Aghast, they stood and watched Grigorescu, who continued to work completely unaware of their presence.
He has been digging for ten days, they thought to themselves by the side of the pit.
He has been digging at dawn and in the morning, all this time.
Below someone’s feet, the earth slipped, and Grigorescu looked up. He stopped for a moment, bowed his head, and continued to work.
The artists felt ill at ease. Someone has to say something, they thought.
It’s superb, Ion, said the French painter, in low tones.
Grigorescu stopped again, climbed up a ladder out of the pit, cleaned the spade of the earth clinging to it with a hoe lying ready for that purpose, wiped his sweaty forehead with a handkerchief, and then came toward them; with a slow, broad movement of his arm, he indicated the entire landscape.

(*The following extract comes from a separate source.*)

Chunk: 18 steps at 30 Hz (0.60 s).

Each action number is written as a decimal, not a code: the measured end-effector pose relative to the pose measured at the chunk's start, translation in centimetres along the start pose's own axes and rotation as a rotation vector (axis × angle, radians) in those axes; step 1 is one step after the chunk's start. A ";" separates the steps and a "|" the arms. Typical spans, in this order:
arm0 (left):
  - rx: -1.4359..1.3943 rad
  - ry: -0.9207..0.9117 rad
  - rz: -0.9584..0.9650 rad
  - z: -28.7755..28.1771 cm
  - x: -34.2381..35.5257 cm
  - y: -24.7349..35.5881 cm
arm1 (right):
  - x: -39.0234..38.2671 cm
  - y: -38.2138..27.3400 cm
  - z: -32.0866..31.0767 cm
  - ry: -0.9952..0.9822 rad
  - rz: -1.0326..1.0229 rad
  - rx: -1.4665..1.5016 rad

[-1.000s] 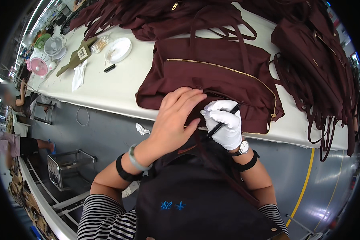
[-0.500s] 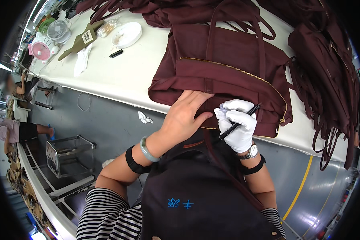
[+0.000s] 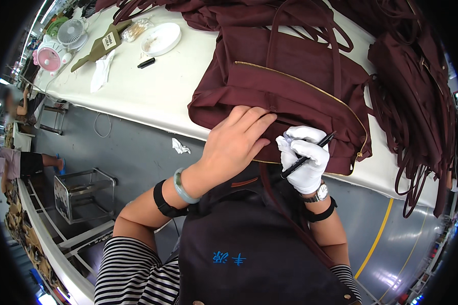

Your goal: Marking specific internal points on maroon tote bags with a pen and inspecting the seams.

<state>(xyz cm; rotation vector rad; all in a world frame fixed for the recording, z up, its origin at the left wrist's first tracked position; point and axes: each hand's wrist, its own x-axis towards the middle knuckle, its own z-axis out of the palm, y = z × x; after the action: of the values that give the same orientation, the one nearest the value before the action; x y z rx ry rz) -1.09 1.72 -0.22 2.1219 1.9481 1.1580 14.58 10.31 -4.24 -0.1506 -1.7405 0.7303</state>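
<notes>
At the near edge of the counter [image 3: 137,96], resting one spread-thumbed left hand [image 3: 233,147] on one burgundy bag [image 3: 290,94]; clasping one black pen [image 3: 294,166] in one gloved right hand [image 3: 309,170].

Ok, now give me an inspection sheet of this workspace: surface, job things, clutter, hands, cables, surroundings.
Surface: white-covered table, partly bare at left.
Job things: maroon bag lying on it, with a gold zipper.
Clutter: white dish, short black piece, white cloth, olive item; more maroon bags at right and back.
Left hand: bare, fingertips on the maroon bag.
Right hand: white-gloved, gripping a black pen-like tool.
Cables: thin loop on the floor, possibly a cord.
Surroundings: pink fan, metal-framed stool, person at far left.
</notes>
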 end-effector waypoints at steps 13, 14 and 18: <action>0.002 -0.081 -0.137 0.7 0.2 -0.7 | 0.1 0.1 0.1 0.051 0.057 0.116; -0.003 -0.079 -0.135 0.9 0.4 -0.8 | 0.2 0.2 0.1 0.018 0.044 0.131; -0.146 -0.081 -0.206 1.5 0.4 -1.0 | 0.4 -0.1 -0.1 -0.019 -0.018 -0.020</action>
<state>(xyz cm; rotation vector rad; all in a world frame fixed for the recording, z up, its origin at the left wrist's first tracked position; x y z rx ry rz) -1.14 2.94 -1.55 1.8188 1.9274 1.1198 14.60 10.47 -3.89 -0.1416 -1.7657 0.7035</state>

There are still so many of them, he said in a faint voice.
He then lifted his spade, went down the ladder to the bottom of the pit, and continued to dig.
The rest of the artists stood there nodding for a bit, then finally headed back to the main building in silence.
Only the farewells remained now. The directors organized a large feast, and then it was the last evening; the next morning the camp gates were locked; there was a chartered bus, and some of those who had come from Bucharest or from Hungary by car also left the camp.
Grigorescu gave the boots back to the organizers, put on his own shoes again, and was with them for a while. Then a few kilometers on from the camp, at a bend in the road near a village, he suddenly asked the bus driver to stop, saying something to the effect that from here it would be better for him to go on alone. But no one understood clearly what he had said, as his voice was so inaudible.
The bus was swallowed up by the bend, Grigorescu turned to cross the road, and suddenly disappeared from the serpentine route downward. Only the land remained, the silent order of the mountains, the ground covered in fallen dead leaves in the enormous space, a boundless expanse — disguising, concealing, hiding, covering all that lies below the burning earth.